■ **WHAT THE TASK REQUIRES**
Reproduce, exactly and in full, the lines from the one with "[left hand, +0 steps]" through the one with "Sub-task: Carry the" in the data below; drop pictures.

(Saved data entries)
╔══

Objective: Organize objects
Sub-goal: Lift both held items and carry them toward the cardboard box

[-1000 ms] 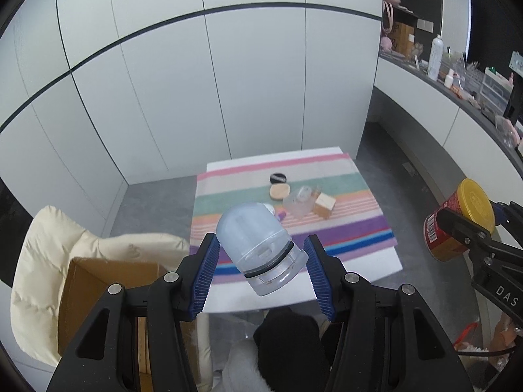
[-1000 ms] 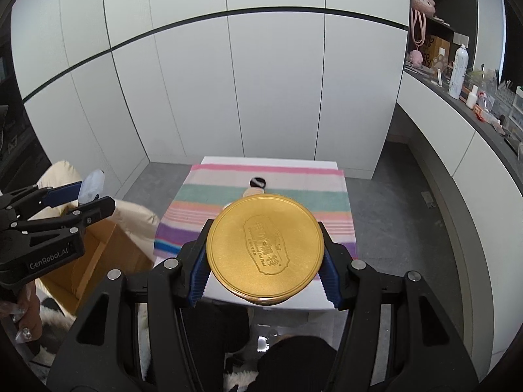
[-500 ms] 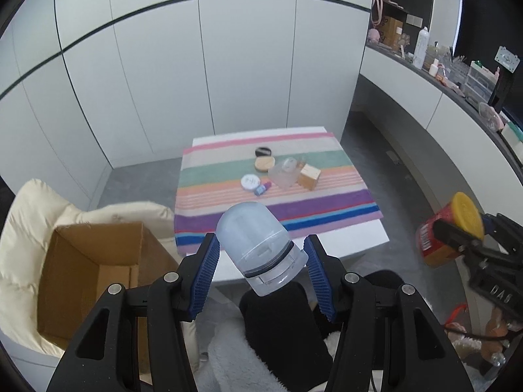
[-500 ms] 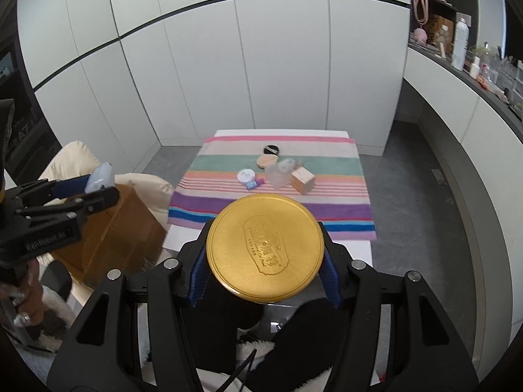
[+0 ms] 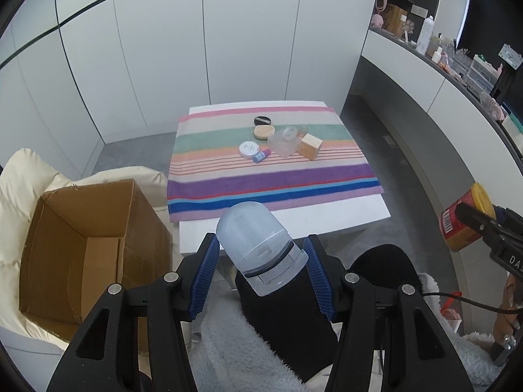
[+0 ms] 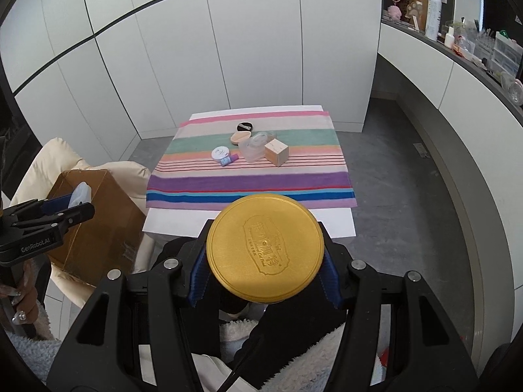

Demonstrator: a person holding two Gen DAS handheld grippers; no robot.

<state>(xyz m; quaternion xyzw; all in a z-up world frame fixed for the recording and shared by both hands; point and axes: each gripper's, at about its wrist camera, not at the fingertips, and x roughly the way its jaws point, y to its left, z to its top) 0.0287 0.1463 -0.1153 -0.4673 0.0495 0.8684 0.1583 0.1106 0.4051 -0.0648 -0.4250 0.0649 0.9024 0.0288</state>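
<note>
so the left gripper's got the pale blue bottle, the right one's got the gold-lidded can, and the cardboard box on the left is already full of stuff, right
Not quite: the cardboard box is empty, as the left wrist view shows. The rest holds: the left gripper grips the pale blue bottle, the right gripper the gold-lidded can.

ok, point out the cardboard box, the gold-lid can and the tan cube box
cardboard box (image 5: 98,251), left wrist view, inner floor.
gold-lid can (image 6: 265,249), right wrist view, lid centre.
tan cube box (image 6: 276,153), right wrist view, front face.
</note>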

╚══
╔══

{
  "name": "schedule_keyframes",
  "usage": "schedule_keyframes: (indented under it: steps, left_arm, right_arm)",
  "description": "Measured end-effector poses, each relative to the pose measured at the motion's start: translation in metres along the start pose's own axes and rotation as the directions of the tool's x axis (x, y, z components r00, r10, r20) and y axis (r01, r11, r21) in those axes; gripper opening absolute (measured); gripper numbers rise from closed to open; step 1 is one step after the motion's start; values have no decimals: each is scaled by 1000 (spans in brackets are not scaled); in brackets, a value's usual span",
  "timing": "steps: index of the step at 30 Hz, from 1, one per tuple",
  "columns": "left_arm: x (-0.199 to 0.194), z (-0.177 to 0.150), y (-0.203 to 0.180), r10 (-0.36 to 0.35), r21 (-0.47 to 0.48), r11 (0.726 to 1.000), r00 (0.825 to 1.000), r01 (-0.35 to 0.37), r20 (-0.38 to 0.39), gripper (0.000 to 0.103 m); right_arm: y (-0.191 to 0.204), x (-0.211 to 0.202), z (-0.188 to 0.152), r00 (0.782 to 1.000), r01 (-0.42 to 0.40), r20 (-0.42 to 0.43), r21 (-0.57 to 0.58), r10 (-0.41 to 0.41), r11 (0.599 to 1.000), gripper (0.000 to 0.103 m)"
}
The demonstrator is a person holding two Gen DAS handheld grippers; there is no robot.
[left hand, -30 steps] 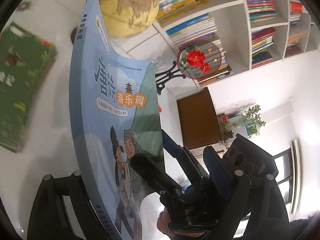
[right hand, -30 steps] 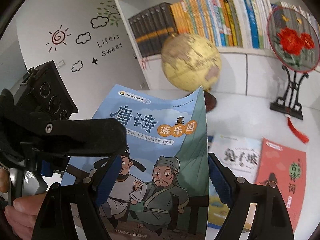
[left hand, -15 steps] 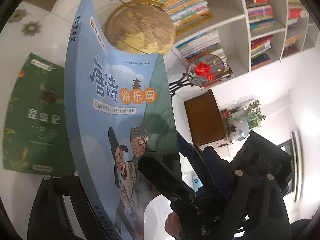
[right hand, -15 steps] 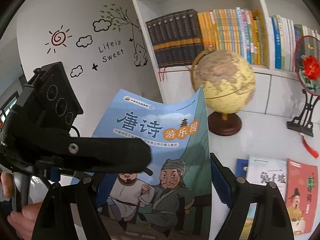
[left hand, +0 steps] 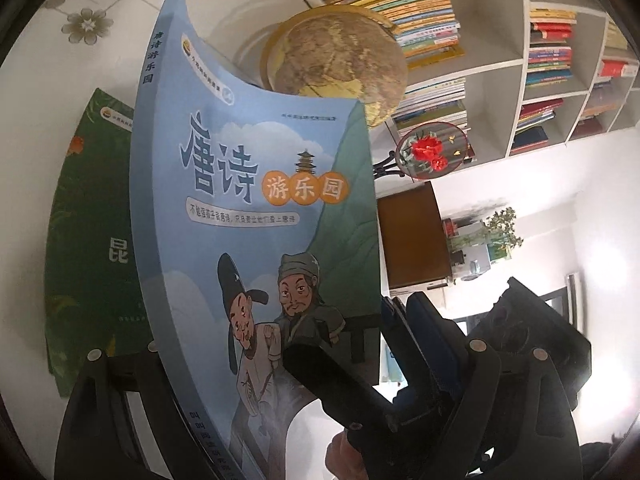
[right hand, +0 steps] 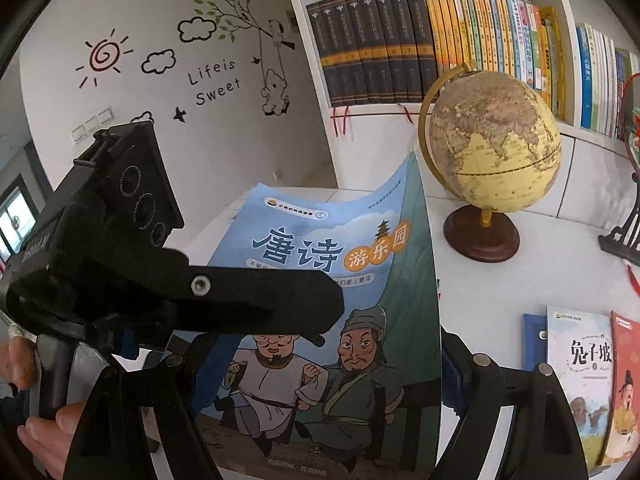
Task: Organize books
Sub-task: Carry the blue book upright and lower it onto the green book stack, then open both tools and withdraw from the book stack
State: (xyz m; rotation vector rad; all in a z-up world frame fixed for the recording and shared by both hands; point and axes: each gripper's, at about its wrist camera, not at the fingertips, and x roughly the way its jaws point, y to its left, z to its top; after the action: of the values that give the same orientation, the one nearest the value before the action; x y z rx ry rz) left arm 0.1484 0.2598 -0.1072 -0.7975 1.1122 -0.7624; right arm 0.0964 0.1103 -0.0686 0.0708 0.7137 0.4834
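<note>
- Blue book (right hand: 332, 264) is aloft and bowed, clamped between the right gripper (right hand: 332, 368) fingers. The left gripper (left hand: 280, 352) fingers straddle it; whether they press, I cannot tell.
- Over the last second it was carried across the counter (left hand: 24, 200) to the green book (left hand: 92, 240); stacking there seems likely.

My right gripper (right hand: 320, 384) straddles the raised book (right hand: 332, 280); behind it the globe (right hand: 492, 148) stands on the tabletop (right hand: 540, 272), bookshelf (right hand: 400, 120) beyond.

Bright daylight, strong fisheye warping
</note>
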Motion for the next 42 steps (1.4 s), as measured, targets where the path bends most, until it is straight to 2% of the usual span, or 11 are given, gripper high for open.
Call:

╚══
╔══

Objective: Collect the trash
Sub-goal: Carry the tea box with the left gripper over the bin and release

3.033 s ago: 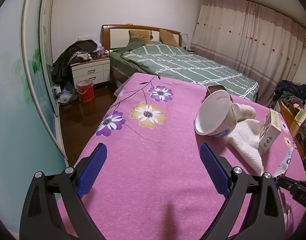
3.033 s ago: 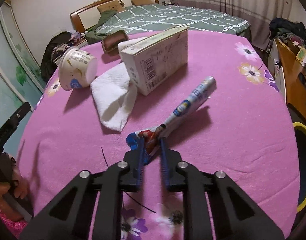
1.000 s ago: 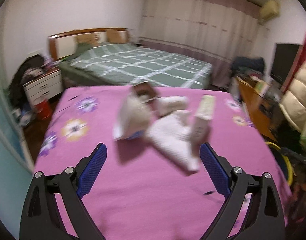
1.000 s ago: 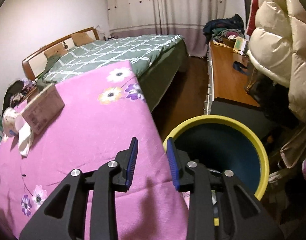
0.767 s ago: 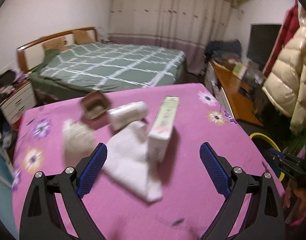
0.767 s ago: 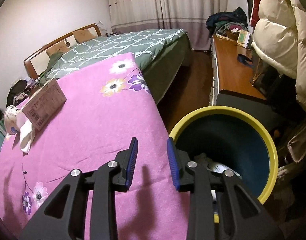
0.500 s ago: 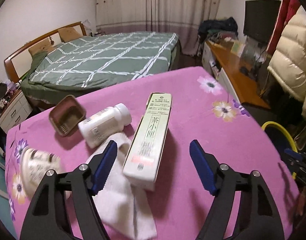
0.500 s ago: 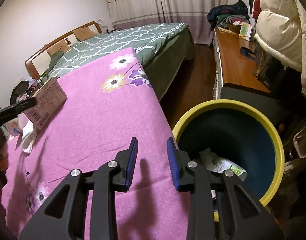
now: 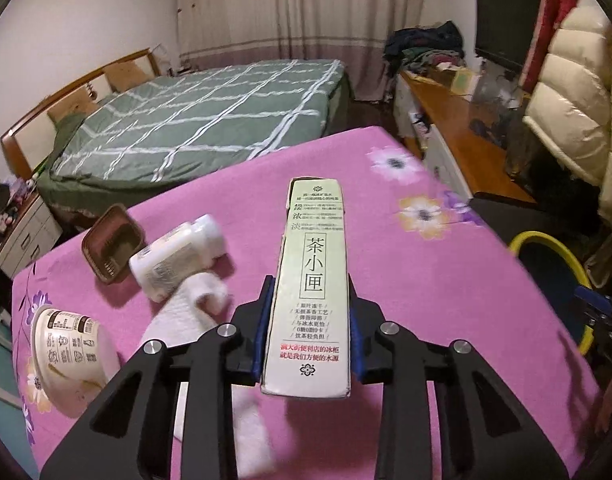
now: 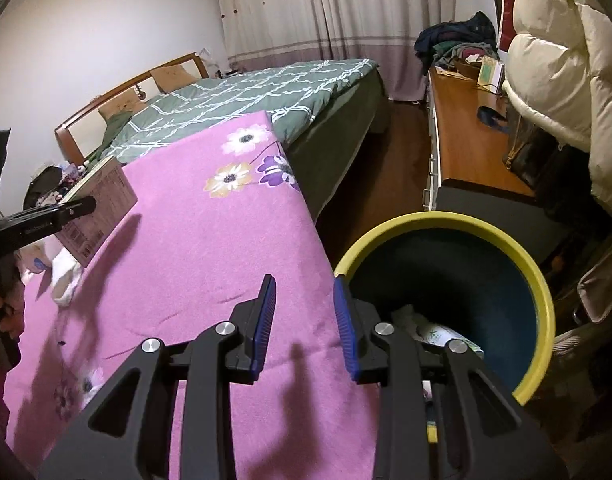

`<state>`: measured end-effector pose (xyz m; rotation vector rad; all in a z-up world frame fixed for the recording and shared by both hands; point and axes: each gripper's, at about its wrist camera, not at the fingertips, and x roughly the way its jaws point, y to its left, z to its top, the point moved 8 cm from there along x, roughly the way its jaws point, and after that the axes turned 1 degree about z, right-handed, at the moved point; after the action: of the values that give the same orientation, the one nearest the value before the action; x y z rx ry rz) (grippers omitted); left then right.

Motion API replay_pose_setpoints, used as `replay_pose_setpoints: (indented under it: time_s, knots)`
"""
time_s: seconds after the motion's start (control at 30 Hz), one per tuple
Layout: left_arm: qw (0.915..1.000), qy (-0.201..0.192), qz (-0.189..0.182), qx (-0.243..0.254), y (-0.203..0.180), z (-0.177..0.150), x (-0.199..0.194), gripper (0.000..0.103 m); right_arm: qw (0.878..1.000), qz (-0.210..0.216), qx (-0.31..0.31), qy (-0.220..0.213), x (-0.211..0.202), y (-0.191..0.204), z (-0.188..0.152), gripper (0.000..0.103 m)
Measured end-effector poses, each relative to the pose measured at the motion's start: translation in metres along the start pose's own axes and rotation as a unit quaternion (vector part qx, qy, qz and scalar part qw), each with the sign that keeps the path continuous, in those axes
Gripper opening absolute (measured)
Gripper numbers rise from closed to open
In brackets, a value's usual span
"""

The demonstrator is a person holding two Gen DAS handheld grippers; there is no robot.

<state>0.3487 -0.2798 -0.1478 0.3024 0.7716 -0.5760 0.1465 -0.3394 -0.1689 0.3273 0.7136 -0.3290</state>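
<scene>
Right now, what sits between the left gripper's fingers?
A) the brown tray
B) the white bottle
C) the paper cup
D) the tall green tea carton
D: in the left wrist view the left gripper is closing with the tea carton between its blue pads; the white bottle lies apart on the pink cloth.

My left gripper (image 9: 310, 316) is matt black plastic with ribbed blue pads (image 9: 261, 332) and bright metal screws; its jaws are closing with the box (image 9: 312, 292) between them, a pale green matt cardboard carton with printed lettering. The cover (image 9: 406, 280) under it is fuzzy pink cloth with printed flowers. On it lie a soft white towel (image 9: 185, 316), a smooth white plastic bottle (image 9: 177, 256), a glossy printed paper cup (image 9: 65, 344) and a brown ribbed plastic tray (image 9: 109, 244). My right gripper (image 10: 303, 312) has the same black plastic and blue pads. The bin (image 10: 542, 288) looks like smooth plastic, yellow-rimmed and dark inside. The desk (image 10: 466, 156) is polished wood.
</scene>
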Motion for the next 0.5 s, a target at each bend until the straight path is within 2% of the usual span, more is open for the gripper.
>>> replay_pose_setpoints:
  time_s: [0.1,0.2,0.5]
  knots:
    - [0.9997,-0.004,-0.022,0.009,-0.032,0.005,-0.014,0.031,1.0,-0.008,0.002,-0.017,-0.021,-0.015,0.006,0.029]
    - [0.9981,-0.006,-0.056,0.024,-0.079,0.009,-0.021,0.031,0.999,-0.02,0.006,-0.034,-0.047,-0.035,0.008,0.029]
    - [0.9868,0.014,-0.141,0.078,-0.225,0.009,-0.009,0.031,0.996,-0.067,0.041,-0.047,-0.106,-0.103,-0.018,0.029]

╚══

■ **ANSWER TO THE EXERCISE**
[left hand, +0 steps] 
[right hand, +0 steps] 
Task: Organize books
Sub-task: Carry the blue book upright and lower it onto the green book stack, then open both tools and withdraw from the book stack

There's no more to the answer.